New York warns hedge funds: Pay taxes ‘like everybody else’

New York has a warning for hedge fund managers: Pay your taxes like everybody else.

Officials delivered the message as they announced that Thomas Sandell and his hedge fund, Sandell Asset Management Corp., would pay $105 million to New York, the biggest fine of its kind in the state, after being accused of faking a move to Florida to avoid paying state and city taxes in 2017 on deferred fee revenue of nearly half a billion dollars.

“Tax revenues pay for vital city services.
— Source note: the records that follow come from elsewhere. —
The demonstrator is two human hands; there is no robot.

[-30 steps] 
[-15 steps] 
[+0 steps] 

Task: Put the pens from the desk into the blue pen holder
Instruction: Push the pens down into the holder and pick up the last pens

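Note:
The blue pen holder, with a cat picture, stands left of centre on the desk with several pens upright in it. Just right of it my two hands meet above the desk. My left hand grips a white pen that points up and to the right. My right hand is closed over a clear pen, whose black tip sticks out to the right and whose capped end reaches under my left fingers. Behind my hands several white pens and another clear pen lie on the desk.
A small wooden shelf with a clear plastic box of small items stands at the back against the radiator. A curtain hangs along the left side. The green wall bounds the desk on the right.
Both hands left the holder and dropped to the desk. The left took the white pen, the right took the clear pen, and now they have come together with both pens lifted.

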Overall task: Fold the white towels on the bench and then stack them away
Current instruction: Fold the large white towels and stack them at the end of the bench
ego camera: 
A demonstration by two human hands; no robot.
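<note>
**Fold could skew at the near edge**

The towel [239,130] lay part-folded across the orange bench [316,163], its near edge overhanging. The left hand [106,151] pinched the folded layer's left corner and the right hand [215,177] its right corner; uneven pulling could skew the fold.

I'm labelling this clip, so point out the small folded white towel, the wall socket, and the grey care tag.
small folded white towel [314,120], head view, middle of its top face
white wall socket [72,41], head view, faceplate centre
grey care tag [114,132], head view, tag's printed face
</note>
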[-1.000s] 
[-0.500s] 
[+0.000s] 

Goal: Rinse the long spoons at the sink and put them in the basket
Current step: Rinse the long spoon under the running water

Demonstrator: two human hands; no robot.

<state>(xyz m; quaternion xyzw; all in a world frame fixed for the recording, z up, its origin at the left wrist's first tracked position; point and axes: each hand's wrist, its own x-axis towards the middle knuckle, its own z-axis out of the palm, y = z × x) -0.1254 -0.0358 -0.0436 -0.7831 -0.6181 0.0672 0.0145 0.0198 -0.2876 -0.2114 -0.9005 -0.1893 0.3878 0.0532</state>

When a deadly pandemic has eviscerated the economy and severely strained our city’s budget, every dollar counts,” said New York City Corp. Counsel James Johnson. “Hedge funds are obligated to pay taxes just like everybody else, and when they don’t, we’ll use our legal tools and strategies to hold them accountable. Period.”

new-york-jogger.jpg
A jogger runs along the water in the Dumbo neighborhood in Brooklyn.
Michael Nagle/Bloomberg

Several high profile managers have opened offices in Florida in recent months and Elliott Management Corp. moved its headquarters there. The hefty fine suggests that New York State and New York City will eye any moves to ensure that relocations are real and not just a tax dodge.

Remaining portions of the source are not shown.